Write again exactly the lines in the listing below, starting at the line with "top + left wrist" and ending at the line with "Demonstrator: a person", both included. Pictures are not copied.

RECORDS FOR PROCESSING:
Segment Open
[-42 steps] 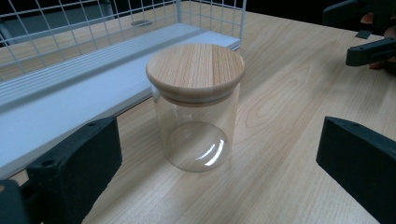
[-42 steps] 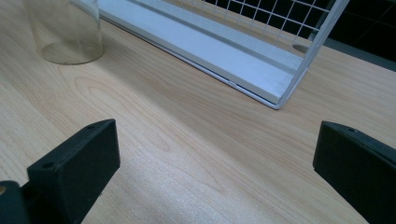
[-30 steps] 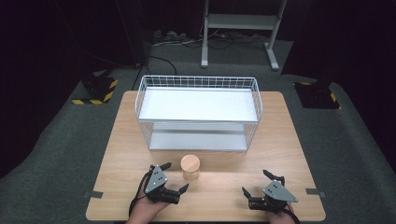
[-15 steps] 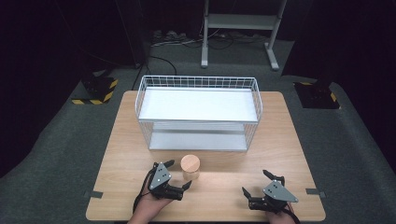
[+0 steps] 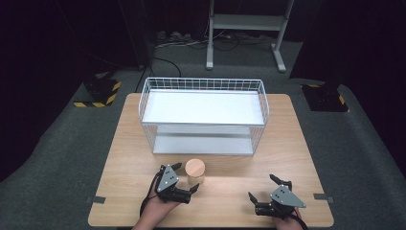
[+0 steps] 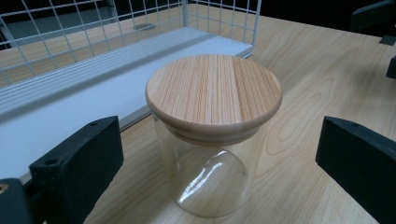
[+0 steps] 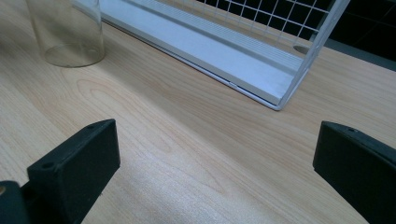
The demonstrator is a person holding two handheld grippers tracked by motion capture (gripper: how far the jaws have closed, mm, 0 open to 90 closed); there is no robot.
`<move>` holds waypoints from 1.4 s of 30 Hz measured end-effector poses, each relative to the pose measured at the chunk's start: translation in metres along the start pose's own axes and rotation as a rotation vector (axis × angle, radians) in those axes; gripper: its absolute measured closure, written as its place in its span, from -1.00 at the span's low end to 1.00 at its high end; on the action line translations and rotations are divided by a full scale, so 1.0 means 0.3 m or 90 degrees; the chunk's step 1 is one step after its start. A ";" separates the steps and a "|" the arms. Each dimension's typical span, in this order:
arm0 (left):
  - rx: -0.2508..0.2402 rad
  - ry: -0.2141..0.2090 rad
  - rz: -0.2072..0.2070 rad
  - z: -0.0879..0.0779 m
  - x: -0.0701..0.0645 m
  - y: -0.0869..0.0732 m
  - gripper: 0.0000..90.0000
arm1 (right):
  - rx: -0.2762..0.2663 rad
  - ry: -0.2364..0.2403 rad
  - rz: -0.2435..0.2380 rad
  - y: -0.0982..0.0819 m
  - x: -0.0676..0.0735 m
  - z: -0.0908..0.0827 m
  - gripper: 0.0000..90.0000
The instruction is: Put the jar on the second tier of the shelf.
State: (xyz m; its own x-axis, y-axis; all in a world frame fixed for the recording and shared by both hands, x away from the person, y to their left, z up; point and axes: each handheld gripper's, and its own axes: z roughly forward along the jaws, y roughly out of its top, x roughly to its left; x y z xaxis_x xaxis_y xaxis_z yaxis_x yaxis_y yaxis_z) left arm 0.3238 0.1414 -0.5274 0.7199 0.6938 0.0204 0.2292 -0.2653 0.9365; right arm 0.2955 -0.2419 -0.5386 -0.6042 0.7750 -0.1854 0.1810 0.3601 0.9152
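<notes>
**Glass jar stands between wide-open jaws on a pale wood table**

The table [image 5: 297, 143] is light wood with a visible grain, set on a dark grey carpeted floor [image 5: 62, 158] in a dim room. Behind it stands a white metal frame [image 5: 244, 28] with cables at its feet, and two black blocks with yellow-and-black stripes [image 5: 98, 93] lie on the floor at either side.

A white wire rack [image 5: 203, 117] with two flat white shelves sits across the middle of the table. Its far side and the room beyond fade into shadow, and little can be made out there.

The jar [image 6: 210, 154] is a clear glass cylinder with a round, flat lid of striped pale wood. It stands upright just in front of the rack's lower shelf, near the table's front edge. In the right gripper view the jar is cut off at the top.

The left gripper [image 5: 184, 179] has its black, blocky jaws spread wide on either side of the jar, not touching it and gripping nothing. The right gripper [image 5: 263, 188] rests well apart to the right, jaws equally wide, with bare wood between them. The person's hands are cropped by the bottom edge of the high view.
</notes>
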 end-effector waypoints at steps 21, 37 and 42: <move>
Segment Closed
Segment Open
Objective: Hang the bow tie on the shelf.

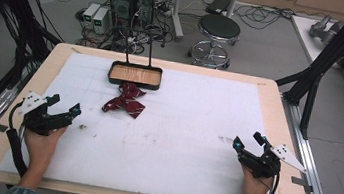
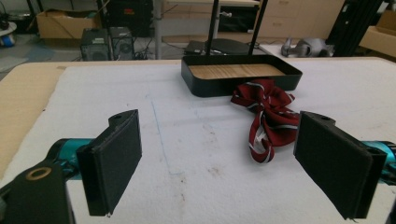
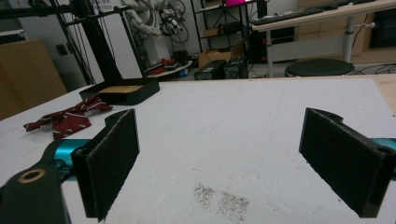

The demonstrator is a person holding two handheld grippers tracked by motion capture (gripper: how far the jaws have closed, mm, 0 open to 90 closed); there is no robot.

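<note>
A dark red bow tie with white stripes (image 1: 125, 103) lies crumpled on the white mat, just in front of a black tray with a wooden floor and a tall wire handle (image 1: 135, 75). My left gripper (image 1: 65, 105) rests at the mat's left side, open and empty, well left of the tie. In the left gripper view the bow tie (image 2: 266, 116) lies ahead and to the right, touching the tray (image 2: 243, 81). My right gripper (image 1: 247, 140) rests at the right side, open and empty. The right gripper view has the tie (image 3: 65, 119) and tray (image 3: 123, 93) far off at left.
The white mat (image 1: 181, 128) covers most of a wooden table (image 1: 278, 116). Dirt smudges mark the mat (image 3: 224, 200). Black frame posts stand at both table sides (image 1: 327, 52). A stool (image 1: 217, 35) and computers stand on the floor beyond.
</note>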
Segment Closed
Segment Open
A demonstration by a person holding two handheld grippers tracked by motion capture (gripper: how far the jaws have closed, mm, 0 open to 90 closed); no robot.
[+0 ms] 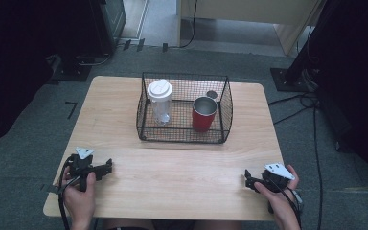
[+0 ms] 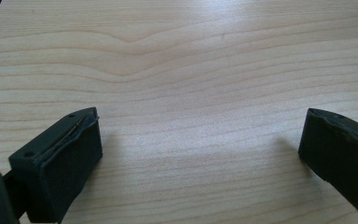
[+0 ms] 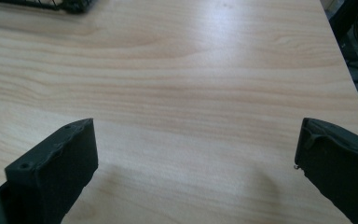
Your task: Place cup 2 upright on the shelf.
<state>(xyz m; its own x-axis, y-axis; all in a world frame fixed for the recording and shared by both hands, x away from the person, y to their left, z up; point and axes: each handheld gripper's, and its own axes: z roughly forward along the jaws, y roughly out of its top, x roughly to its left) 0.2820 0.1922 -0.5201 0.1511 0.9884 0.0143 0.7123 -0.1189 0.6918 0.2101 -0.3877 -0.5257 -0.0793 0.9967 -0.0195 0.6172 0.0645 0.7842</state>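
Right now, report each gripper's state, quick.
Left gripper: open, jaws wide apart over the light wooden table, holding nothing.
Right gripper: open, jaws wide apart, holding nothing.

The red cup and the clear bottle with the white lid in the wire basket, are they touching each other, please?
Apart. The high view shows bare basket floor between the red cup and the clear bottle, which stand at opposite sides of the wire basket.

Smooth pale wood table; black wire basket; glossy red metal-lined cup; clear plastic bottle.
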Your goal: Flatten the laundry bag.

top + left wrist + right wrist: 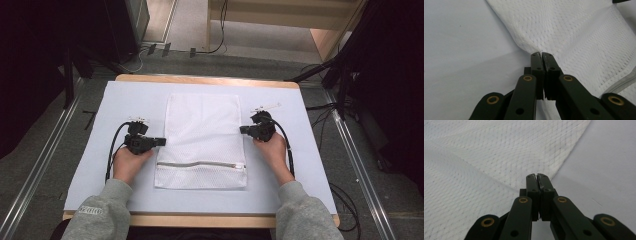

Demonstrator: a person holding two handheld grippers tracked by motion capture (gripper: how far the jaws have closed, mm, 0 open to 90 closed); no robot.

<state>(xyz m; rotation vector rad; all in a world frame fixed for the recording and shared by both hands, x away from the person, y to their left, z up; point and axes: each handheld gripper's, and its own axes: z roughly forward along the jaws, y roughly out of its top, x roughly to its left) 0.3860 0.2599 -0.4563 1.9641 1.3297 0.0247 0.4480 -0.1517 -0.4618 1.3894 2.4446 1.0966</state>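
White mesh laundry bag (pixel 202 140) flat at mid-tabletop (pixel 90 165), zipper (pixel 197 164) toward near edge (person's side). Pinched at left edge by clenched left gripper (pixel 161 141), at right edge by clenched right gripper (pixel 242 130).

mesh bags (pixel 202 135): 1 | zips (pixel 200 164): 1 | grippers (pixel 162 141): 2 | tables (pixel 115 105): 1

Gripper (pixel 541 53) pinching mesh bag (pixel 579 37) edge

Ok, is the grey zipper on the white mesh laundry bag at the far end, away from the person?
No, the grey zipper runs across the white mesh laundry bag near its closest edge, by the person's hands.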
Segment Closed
ANSWER SECTION:
top + left wrist + right wrist: 

Demonstrator: a person holding two handheld grippers tracked by motion capture (gripper: how far the jaws have closed, mm, 0 open to 90 closed); no robot.

No further work is required for this exercise.